It is not illegal for home bakers to sell out of their homes in Texas. I operate a cake business out of my home. I have a Food Manufacturers Licence through the State of Texas, registered my business through the county, have a state tax ID and follow all the guidelines of the Texas Cottage Food Law. I'm sure there are some at home bakers out there who do not follow the guidelines, but I follow them. My business and operations are legal. I can understand the frustrations of at home bakers taking away some of your business, but everyone has to start somewhere and if it ends up being at home, and it's legal, then there is nothing wrong with it. At home bakers also cannot do the sheer volume compared to a Bakery. I refer all my clients to local bakeries if my schedule is booked for the date my client needs. Supporting the local home bakers might be a good thing in your situation, because if they knew you supported them, they might send you some business. Bashing other people's businesses is not a good way to have supporters.


----------



## nuzgirl (Apr 26, 2013)

JoyB40 don't you dare let people in an online discussion forum crush your dream! If you want to pursue baking, and doing it from your home, then go for it! Who cares if you offend some anonymous people you'll never meet?


----------



## nuzgirl (Apr 26, 2013)

http://newsok.com/oklahoma-governor-signs-home-bakery-act-into-law/article/3786724

It will soon be legal to bake from home in Oklahoma. I'm pumped, as I'm an at-home baker.


----------



## kuan (Jun 11, 2001)

I'm not trying to take sides, but I wonder how that would work on your tax forms.  Would that be considered a home office deduction?


----------



## not great pumpk (May 1, 2013)

Panini, After reading your original post is sounds like you are not doing much to market your product.  You are doing everything the correct way and it seems these illegals are doing better nut because of pricing but because they are going where the people are.  It is hard to compete with someone who has a friend or relative that can do the same thing for free or cost, but I gather we are not discussing that avenue here.  Controling costs are hard enough when prices are going up and profits are going down, but getting your product out there is how you attract business.  These crooks seem to be willing to market themselves and sounds like some are doing it in a shady kinda way but you need to look at getting your name in front of larger audiaences.


----------



## jessicaskyler83 (May 7, 2013)

My sister has a small bakery in her home and is licensed. Her husband is a chemical engineer and he was able to do everything label wise and pass the inspections for their home. It's actually very professional. She has almost everything most small brick and mortar bakeries have. She's become very popular and has even had a couple famous clients. She is under the Ohio laws. She sells specialty.decorated cookies that most bakeries cannot do. She makes a good living off of it and is completely honest ,clean, and legal


----------



## jessicaskyler83 (May 7, 2013)

You fall under small business laws.- this was in response to kuan... sorry I tried to quote but my phone is just useless on this forum.j


----------



## sweetie 5858 (Aug 14, 2013)

Well I understand your thoughts but there are alot of people out there who are fantastic bakers who can't afford to open up a bakery.  I know california is passing the law allowing this to happen.  I am all for it.  I have the experience in the baking and don't understand what the problem is.  If your a good baker and have a fantastic reputation then you shouldn't feel bad if people opt to try other ways, most likely they will come back to you.  If your prices are high because of your reputation then you will loose business.  In this economy right now people are trying to feed their families.  And yes you need to run your business also, but if it keeps people from getting federal aid and able to start a small business I am all for it.  I think alot of bakeries over charge their supplies and yes I have sold many cakes and know that we can cut our prices by a small amount.


----------



## foodpump (Oct 10, 2005)

Ummmm........ Sweetie?

Try running a legit business.

-Negotiate a lease

-Pay the monthly rent--anywhere from $2,000 to $8,000/mth depending on size and location

-Pay the licensing fees, the yearly inspection fees

-Purchase NSF/UL listed commercial equipment

-Pay for staffing costs

-Pay for utilities (remember that businesses pay for garbage pick up, unlike private homes)

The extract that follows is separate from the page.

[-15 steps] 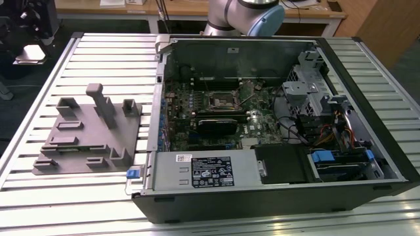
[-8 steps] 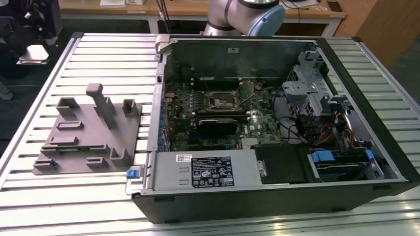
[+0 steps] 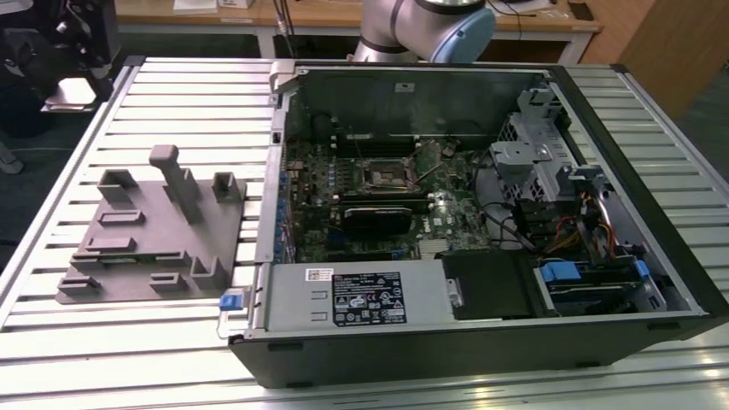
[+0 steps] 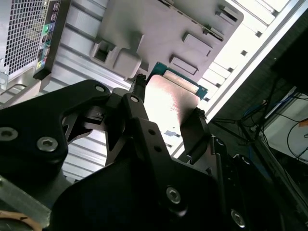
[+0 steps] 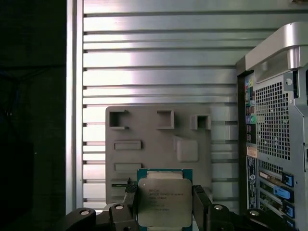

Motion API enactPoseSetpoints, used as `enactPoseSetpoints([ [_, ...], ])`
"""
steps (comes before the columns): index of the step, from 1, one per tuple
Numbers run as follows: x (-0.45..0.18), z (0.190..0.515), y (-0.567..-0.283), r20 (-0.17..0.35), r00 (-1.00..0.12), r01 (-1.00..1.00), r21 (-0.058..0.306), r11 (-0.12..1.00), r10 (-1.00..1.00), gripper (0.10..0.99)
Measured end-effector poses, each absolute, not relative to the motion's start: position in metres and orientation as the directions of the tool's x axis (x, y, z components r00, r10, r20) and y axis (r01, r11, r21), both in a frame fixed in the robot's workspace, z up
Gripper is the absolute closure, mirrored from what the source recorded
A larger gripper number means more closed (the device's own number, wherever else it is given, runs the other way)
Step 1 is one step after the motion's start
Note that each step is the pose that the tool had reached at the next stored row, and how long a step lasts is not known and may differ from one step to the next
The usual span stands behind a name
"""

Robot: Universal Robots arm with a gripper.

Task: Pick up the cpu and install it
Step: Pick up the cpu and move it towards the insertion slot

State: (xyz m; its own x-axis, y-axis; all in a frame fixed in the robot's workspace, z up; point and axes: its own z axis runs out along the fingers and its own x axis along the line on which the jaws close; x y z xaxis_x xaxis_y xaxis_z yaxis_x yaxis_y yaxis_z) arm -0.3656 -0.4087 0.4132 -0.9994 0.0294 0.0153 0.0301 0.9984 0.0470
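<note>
Fingers (image 5: 130,193) pinch the cpu (image 5: 164,202) from two opposite edges, one dark pad against each side, so the chip sits squarely between them with its silvery lid facing the first wrist camera. In the second wrist view, the same fingers (image 4: 140,92) clamp the cpu (image 4: 171,103), whose green edge shows at the far end.

By my reading, the pick-up is done and the install is not. The chip hangs in the air over the grey fixture plate (image 5: 159,144), apart from it, and outside the computer case (image 5: 269,120).

In the exterior view, the fixture plate (image 3: 148,231) lies on the slatted bench (image 3: 114,359) at nine o'clock of the open computer case (image 3: 456,352). Its pockets and slots hold nothing that I can make out.

Inside the case, the metal-framed socket (image 3: 385,175) sits on the board toward twelve o'clock, its centre dark. A black block (image 3: 381,220) lies just at six o'clock of it, the power supply (image 3: 353,299) runs along the near wall, and the drive cages with their cables (image 3: 569,213) stand at three o'clock.
</note>
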Motion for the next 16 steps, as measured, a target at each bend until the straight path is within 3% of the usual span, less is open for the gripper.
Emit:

-Pay for at least 3 forms of advertising (trade shows, school/church connections)

Legit businesses have a tremendous amount of overhead, home based ones don't

Please don't compare apples to oranges, you'll only look like an eejit...........


----------



## petemccracken (Sep 18, 2008)

BTW, the California _cottage law_ limits the amount of gross income for home based preparation of non-PHF products and prohibits preparation of PHF products. I believe the limit is in the neighborhood of $35k-$50k GROSS! Subtract the food costs and some licensing, insurance, and increased utilities, and one might possibly net $25k-$30k annually, roughly equivalent to a $12-$15/hour regular job without the headaches of running your own business. Oh, remember, no employees other than family members.

AND, you do have to be located in a qualifying zone, i.e. no multi-family structures, and meet the health standards.


----------



## welldonechef (Sep 28, 2008)

foodpump said:


> Ummmm........ Sweetie?
> 
> Try running a legit business.
> 
> ...


A (legal) home based business has to deal with:

No-shows and flaky customers who don't feel like paying for the product made.

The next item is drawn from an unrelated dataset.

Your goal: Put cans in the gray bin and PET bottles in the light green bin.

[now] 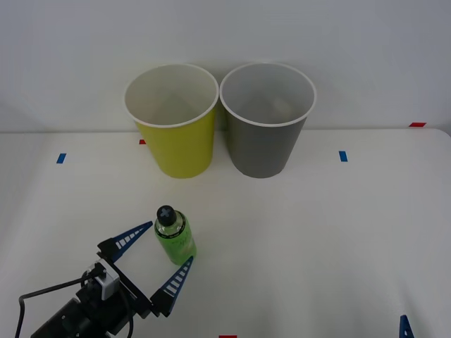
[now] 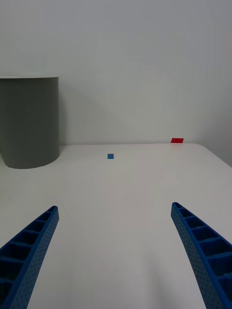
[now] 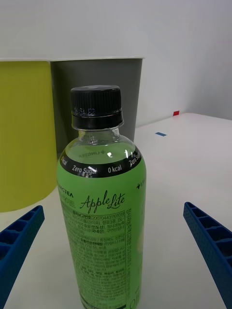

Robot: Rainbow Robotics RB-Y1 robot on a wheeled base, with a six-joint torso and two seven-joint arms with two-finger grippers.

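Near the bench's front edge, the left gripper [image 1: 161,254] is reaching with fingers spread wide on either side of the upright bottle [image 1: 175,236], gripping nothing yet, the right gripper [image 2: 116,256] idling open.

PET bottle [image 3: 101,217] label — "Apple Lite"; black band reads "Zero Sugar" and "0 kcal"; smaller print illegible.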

They have to run their business out of their home, which means they are at work all the time. No nice little pastry shop to dissapear to.

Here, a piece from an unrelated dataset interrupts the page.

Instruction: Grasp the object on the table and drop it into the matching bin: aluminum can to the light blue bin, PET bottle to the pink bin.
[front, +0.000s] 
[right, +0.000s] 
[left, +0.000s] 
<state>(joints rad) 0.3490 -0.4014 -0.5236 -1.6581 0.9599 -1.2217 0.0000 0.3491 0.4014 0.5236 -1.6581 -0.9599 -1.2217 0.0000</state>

A fierce competition for the little bit of money out there

INSANE hours because _they don't have to pay for staffing costs. (_They can't afford staff see... and the BOSS is a hard-ass)

Baking with conventional home ovens because they don't have the equipment like a pastry shop would

They do have to pay for utilities, and on a MUCH higher scale than a business would have to. (I am comparing apples to apples. If you look at the percentage for their utilities to power their oven/stovetop/lights and compare that to a bakery that has a MUCH higher square footage.)

A home doesn't pay for garbage pickup because-let's face it-there just isn't enough garbage to warrant a separate charge. If the garbage becomes an issue, you best bet that extra charges are levied against the homeowner. That, and the garbage pickup is part of property tax in a lot of places.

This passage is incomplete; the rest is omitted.